Example Attacking Progressions:

  1. A multi-directional initiation. For example, a shuffle to acceleration 90 degree from the facing direction. This keeps the frontal plane component but adds in transverse plane requirement and builds on an important principle: Get to the sagittal plane if committing.
  2. A deceleration into a frontal plane shuffle (this becomes a 180 degree turn if you don’t exit in a shuffle but rotate into a sprint again)
  3. You could move towards a more cutting focussed progression which is EITHER at high speed with low angle demands OR at low speed with a higher angle demand.
    • A high-speed example with a small angle is moving a linear sprint towards a curve and a shallow cut.
    • A low speed, high angle example is where you use a diagonal bound to increase the level of forwards momentum (longer/larger bounds = more momentum) but keep the angle demand high.
    • Combining both high velocity and large angles is something you need to progress to as both load and movement complexity are at their highest (therefore so are risk and difficulty).

These are all pre-planned ‘Change of Direction Speed’ progressions and we want to make these skills more open as time moves forwards.
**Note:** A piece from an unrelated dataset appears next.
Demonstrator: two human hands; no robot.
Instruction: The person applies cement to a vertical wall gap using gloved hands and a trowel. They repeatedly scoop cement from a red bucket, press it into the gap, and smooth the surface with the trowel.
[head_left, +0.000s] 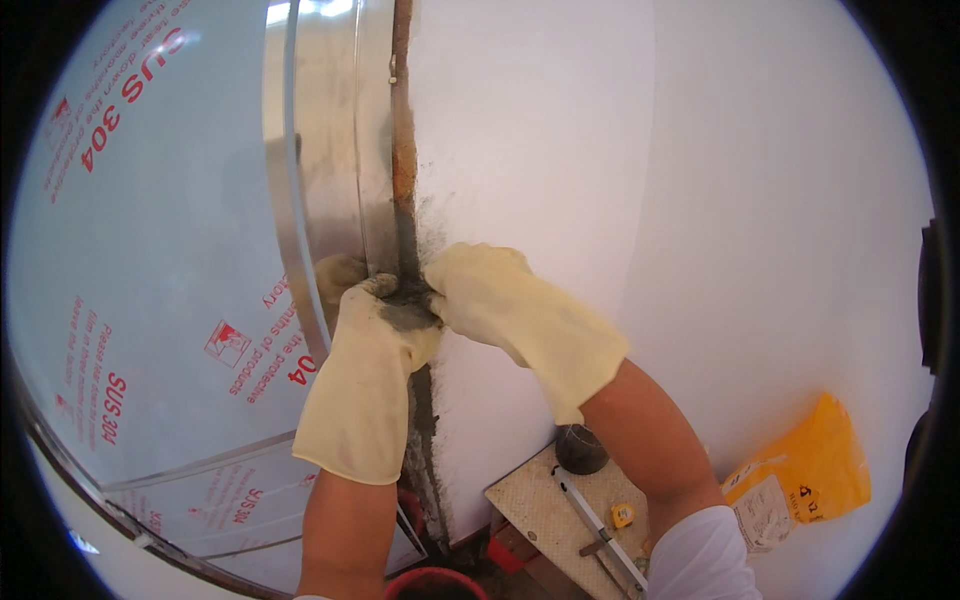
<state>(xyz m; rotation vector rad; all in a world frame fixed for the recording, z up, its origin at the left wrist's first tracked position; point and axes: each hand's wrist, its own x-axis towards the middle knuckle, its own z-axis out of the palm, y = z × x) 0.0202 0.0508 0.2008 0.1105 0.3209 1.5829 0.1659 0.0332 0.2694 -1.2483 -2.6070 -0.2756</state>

I actually believe we can be much more open skilled earlier in the process than we think we can. If the movement and the perceptive stimulus is simple (for example a low complexity stimulus with a temporal reaction) I don’t think this has a particularly negative impact on the technical execution. It is all about getting the challenge point right, not about if there is any uncertainty at all.

There are loads of different ways of progressing things. I don’t like giving templates or claiming to have a perfect answer to a progression. What you need in your education is to understand the key principles and develop your own strategy which suits who you have, and the environment you are in.